-- Opening Marker --

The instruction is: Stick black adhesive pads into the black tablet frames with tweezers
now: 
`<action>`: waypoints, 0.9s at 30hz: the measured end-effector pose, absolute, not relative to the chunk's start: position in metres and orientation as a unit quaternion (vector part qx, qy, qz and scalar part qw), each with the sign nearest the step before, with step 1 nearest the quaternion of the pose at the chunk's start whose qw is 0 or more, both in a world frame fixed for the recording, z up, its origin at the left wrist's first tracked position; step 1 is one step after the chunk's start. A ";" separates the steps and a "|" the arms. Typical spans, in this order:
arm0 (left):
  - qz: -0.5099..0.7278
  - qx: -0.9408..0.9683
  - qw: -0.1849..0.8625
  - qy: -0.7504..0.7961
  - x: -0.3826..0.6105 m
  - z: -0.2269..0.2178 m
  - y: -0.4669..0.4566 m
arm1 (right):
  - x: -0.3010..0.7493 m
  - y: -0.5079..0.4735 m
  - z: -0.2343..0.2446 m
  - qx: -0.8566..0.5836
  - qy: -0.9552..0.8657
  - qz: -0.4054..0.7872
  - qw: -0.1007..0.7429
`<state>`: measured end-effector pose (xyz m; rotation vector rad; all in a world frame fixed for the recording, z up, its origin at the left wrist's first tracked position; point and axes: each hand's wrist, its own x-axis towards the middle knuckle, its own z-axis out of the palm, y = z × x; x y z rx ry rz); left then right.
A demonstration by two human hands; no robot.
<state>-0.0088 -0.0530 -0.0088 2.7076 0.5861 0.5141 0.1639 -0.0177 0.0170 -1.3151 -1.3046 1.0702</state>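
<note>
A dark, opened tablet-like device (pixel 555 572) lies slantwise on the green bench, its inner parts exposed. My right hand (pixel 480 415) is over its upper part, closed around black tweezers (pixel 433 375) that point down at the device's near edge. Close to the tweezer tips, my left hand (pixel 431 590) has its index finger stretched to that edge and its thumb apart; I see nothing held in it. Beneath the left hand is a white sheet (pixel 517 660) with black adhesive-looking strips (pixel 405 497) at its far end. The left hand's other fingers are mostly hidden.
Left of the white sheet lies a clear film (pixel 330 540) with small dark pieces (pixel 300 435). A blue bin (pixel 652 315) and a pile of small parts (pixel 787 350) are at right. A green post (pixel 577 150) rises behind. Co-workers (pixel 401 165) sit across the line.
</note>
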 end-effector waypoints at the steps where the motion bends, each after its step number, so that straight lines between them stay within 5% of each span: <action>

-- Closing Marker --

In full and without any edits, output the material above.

Your solution
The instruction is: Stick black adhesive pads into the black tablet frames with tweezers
now: 
`<action>`: waypoints, 0.9s at 30hz: the measured end-effector pose, absolute, not relative to the chunk's start: position in metres and orientation as a unit quaternion (vector part qx, qy, qz and scalar part qw), each with the sign nearest the step before, with step 1 nearest the quaternion of the pose at the chunk's start whose qw is 0 or more, both in a world frame fixed for the recording, z up, its origin at the left wrist's first tracked position; step 1 is one step after the chunk's start. A ";" separates the steps and a "|" the arms. Typical spans, in this order:
arm0 (left):
  - qz: -0.5099..0.7278
  - qx: -0.9408..0.9683
  - qw: -0.1849..0.8625
  - qy: -0.7504..0.7961
  - x: -0.3826..0.6105 m
  - z: -0.2269..0.2178 m
  - y: -0.4669..0.4566 m
arm1 (right):
  - x: -0.3010..0.7493 m
  - y: -0.5079..0.4735 m
  - z: -0.2343..0.2446 m
  - qx: -0.8566..0.5836
  - qy: -0.9552..0.8657
  - qz: -0.4054..0.7872
  - qw: -0.1007..0.7429
`<state>`: measured end-effector pose (xyz m; rotation vector rad; all in a world frame fixed for the recording, z up, its origin at the left wrist's first tracked position; point and axes: each hand's wrist, its own x-axis towards the middle knuckle, its own z-axis out of the palm, y = z × x; x y z rx ry rz); left then right.
A demonstration by two human hands; no robot.
<state>-0.0088 -0.0530 -0.0088 2.7076 0.5861 0.5141 0.1639 -0.0177 0.0170 -1.3151 -1.3046 1.0702</state>
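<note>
A dark, opened tablet-like device (pixel 555 572) lies slantwise on the green bench, its inner parts exposed. My right hand (pixel 480 415) is over its upper part, closed around black tweezers (pixel 433 375) that point down at the device's near edge. Close to the tweezer tips, my left hand (pixel 431 590) has its index finger stretched to that edge and its thumb apart; I see nothing held in it. Beneath the left hand is a white sheet (pixel 517 660) with black adhesive-looking strips (pixel 405 497) at its far end. The left hand's other fingers are mostly hidden.
Left of the white sheet lies a clear film (pixel 330 540) with small dark pieces (pixel 300 435). A blue bin (pixel 652 315) and a pile of small parts (pixel 787 350) are at right. A green post (pixel 577 150) rises behind. Co-workers (pixel 401 165) sit across the line.
</note>
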 end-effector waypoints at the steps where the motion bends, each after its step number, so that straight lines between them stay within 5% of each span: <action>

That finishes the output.